- What you should do
The whole listing below should be output again, word for word.

══ Provided material

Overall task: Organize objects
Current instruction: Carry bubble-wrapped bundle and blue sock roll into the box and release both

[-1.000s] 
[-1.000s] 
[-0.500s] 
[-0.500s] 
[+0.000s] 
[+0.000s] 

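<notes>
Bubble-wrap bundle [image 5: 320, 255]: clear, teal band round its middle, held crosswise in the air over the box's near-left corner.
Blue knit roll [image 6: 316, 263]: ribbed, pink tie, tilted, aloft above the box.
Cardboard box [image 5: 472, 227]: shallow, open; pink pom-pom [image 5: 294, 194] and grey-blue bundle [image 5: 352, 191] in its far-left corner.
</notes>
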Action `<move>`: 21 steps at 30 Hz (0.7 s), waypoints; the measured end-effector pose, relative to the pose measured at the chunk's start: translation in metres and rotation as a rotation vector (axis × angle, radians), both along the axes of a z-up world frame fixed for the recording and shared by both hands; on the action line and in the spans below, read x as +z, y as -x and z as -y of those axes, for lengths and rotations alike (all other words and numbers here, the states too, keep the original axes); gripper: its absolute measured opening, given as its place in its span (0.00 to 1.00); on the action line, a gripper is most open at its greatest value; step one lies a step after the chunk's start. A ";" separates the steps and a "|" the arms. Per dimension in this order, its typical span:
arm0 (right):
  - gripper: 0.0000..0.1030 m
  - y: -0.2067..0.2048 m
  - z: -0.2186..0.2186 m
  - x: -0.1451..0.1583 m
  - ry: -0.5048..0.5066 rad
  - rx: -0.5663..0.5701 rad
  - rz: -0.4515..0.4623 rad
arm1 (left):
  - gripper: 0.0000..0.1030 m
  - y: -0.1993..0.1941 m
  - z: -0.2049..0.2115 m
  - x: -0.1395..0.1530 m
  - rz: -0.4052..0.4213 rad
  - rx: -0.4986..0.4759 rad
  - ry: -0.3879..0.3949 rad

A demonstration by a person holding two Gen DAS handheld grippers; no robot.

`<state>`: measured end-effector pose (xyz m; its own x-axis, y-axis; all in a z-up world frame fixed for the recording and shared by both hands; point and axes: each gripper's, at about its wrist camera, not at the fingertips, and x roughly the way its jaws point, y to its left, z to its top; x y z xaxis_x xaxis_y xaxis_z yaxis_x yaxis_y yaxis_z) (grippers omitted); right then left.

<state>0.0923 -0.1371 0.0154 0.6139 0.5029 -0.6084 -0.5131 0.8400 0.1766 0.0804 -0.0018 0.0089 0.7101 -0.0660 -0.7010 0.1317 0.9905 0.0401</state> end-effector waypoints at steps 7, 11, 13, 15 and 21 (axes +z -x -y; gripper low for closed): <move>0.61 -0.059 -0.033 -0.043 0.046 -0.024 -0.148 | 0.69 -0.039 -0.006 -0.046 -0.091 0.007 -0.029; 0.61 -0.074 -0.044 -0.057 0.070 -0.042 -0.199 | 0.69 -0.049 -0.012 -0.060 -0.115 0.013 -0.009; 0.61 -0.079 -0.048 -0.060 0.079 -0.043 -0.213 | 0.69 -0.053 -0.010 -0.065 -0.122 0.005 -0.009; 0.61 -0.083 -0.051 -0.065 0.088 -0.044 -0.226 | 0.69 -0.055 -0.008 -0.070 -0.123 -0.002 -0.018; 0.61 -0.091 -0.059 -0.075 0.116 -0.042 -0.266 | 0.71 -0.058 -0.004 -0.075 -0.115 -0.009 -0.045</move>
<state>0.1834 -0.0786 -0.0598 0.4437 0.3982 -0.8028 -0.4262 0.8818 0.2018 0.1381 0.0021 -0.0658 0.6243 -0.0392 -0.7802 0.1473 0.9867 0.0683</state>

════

- Response below
Overall task: Organize objects
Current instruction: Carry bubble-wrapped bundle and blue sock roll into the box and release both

[-1.000s] 
[-1.000s] 
[-0.500s] 
[-0.500s] 
[+0.000s] 
[+0.000s] 

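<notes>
Bubble-wrap bundle [image 5: 320, 255]: clear, teal band round its middle, held crosswise in the air over the box's near-left corner.
Blue knit roll [image 6: 316, 263]: ribbed, pink tie, tilted, aloft above the box.
Cardboard box [image 5: 472, 227]: shallow, open; pink pom-pom [image 5: 294, 194] and grey-blue bundle [image 5: 352, 191] in its far-left corner.
</notes>
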Action `<move>`: 21 steps at 30 Hz (0.7 s), waypoints; the measured end-effector pose, relative to the pose measured at the chunk's start: translation in metres and rotation as a rotation vector (axis × angle, radians), both along the axes of a z-up world frame fixed for the recording and shared by both hands; on the action line and in the spans below, read x as +z, y as -x and z as -y of those axes, for lengths and rotations alike (all other words and numbers here, the states too, keep the original axes); gripper: its absolute measured opening, given as its place in its span (0.00 to 1.00); on the action line, a gripper is most open at its greatest value; step one lies a step after the chunk's start. A ";" separates the steps and a "|" the arms. Per dimension in this order, its typical span:
arm0 (right):
  - gripper: 0.0000..0.1030 m
  - y: -0.2067..0.2048 m
  - z: -0.2186..0.2186 m
  - x: -0.1451..0.1583 m
  - ry: -0.5048..0.5066 rad
  - rx: -0.5663..0.5701 rad
  - rz: -0.4515..0.4623 rad
arm1 (left):
  - gripper: 0.0000..0.1030 m
  - y: -0.1993..0.1941 m
  - z: -0.2049..0.2115 m
  - x: -0.1395..0.1530 m
  - rz: -0.4052..0.4213 rad
  - rx: -0.4986..0.4759 rad
  - ry: -0.3879..0.3949 rad

A demonstration by a person holding two Gen DAS handheld grippers; no robot.

`<state>`: measured end-effector pose (xyz m; its own x-axis, y-axis; all in a z-up world frame fixed for the recording and shared by both hands; point and axes: each gripper's, at about its wrist camera, not at the fingertips, and x roughly the way its jaws point, y to its left, z to its top; x y z xaxis_x xaxis_y xaxis_z yaxis_x yaxis_y yaxis_z) (grippers omitted); right then left.

<state>0.0923 -0.1371 0.0154 0.6139 0.5029 -0.6084 -0.5131 0.8400 0.1766 0.0804 -0.0018 0.0089 0.7101 -0.0660 -0.7010 0.1317 0.9905 0.0401</state> end-effector waypoints at steps 7, 11, 13, 15 and 21 (axes +z -x -y; gripper low for closed): <move>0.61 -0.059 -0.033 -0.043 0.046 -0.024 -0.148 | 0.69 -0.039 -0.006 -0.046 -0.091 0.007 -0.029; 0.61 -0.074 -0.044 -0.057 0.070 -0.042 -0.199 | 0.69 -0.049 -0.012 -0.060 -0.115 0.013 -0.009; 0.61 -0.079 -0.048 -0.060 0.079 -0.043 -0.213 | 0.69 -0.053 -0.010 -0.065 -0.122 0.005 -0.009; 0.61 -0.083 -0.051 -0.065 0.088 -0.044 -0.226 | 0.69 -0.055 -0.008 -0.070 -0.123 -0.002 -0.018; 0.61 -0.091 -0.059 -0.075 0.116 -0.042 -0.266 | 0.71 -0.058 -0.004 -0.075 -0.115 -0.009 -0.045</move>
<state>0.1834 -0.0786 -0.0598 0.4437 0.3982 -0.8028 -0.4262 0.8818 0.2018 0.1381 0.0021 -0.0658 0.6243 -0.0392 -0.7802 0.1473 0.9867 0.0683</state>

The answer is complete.